Take for instance this coin that I recently purchased:
On the obverse (or heads side) Caracalla is pictured (198-217 CE) 
Although it is dated in the late second century, it is a good representation of Roman Imperial propaganda. The impact of coins on the denizens of the Graeco-Roman world should not be underestimated. Concerning the role of numismatics (or coins) in the Roman World Carlos F. Noreña notes, “The distinctive feature of the coinage as a medium of communications ensured that coins played a crucial role in shaping public discourse—critical for the maintenance of any configuration of power. . . . No other commodity in the Roman world was produced on that scale. And coins were portable. As a result of their mass production and portability, coins were everywhere, constantly crossing back and forth between the public and private spheres. . . . In a world without modern technologies of mass communications, the only medium capable of such a deep impact was the coinage.” Carlos F. Noreña, “Coins and Communication,” in Social Relations in the Roman World (ed. Michael Peachin; Oxford: Oxford University Press, 2011), 265.  

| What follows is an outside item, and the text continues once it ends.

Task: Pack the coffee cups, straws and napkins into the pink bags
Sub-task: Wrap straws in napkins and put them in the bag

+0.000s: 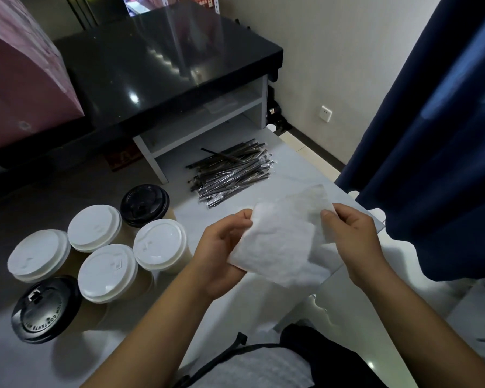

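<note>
A white napkin is held up over the pale table between both hands. My left hand pinches its left edge and my right hand pinches its right edge. Several paper coffee cups stand at the left, some with white lids and two with black lids. A pile of wrapped dark straws lies beyond the napkin. A pink bag stands at the far left on the black counter.
A black glossy counter with a white shelf unit under it sits behind the table. A dark blue curtain hangs at the right. A wall socket is on the beige wall.
</note>
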The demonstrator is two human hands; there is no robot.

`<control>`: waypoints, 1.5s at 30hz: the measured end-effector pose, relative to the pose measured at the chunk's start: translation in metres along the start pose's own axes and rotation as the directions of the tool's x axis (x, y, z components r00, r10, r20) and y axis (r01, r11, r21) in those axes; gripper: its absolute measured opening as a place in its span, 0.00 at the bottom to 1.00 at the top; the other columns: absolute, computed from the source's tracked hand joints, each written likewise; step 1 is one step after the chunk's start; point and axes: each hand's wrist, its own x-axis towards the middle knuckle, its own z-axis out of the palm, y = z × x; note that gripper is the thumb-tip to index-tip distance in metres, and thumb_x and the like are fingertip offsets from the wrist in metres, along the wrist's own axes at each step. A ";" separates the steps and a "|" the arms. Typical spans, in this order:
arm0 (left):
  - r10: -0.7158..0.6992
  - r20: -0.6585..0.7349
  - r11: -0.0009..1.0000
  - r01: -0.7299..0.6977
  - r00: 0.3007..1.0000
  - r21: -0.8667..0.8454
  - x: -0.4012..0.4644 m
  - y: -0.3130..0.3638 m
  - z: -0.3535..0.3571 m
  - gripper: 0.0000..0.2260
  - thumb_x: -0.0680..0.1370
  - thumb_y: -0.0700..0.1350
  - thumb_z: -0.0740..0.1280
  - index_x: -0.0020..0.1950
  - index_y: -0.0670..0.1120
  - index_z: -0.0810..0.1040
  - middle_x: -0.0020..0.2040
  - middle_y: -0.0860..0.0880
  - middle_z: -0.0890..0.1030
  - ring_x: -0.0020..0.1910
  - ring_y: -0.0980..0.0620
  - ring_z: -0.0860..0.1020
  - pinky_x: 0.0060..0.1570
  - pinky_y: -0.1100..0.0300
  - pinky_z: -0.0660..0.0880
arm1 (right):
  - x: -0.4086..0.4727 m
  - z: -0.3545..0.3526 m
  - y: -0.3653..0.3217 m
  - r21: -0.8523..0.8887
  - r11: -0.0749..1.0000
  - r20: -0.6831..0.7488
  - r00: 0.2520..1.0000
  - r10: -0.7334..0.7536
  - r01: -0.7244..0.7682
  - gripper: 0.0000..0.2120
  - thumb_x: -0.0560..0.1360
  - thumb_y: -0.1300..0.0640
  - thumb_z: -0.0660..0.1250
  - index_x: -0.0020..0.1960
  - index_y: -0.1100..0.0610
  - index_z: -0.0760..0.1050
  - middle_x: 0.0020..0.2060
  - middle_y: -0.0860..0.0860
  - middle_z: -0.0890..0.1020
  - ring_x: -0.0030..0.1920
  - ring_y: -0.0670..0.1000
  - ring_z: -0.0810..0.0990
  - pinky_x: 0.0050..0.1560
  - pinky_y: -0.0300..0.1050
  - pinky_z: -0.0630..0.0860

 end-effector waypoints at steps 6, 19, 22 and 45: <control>0.028 -0.099 0.972 -0.004 0.995 0.235 -0.003 0.006 0.010 0.04 0.71 0.42 0.66 0.44 0.46 0.74 0.38 0.47 0.77 0.34 0.50 0.74 0.34 0.57 0.68 | -0.008 0.010 -0.026 0.178 0.964 0.206 0.966 0.158 -0.196 0.11 0.79 0.62 0.64 0.47 0.54 0.85 0.45 0.56 0.86 0.45 0.56 0.83 0.51 0.53 0.77; 0.255 -0.281 0.821 -0.053 0.925 0.568 -0.011 -0.003 0.001 0.09 0.77 0.35 0.69 0.56 0.44 0.80 0.46 0.44 0.86 0.40 0.49 0.84 0.34 0.60 0.77 | -0.016 0.019 -0.029 0.205 0.920 0.315 0.912 0.261 -0.334 0.13 0.80 0.63 0.60 0.57 0.58 0.82 0.53 0.55 0.85 0.54 0.57 0.83 0.50 0.54 0.78; 0.205 -0.206 0.738 -0.013 0.957 0.675 -0.017 0.007 -0.004 0.09 0.77 0.35 0.70 0.55 0.45 0.81 0.46 0.44 0.86 0.39 0.52 0.83 0.31 0.68 0.72 | -0.008 0.010 -0.026 0.219 0.896 0.342 0.890 0.300 -0.386 0.13 0.80 0.62 0.60 0.60 0.62 0.80 0.56 0.58 0.84 0.57 0.60 0.82 0.53 0.57 0.80; 0.213 -0.281 0.775 0.013 0.936 0.632 -0.014 0.003 -0.013 0.40 0.65 0.49 0.81 0.72 0.63 0.65 0.67 0.54 0.74 0.67 0.55 0.73 0.64 0.55 0.72 | -0.013 0.005 -0.055 0.159 0.959 0.477 0.869 0.132 -0.233 0.11 0.73 0.59 0.68 0.52 0.61 0.84 0.50 0.57 0.86 0.50 0.54 0.85 0.50 0.47 0.82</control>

Now let us consider the symbolism of our coin whose function was to “shape public discourse.” Notice first and foremost that on the reverse side (or tails side) of the coin we have the goddess Tyche or Fortuna. Fortuna is the Roman goddess of fortune and her job was to govern the destiny of the city. Moreover, notice what she is holding in her hands. In her left hand she is holding a cornucopia, which is the ancient symbol of prosperity and blessing. And in her right she is holding a rudder that is attached to a globe! (Yes the Romans were well aware that the earth was round!)
Think about the message of the coin and the public discourse it was supposed to shape. We are Rome and it is our destiny to steer, like one steers a ship, the course of the world and provide blessings for it!
Now consider the early Christian preaching of one God who is the Creator, Sustainer, and Redeemer of everything. Do you think there would have been some eyebrows raised at the message of nascent Christianity?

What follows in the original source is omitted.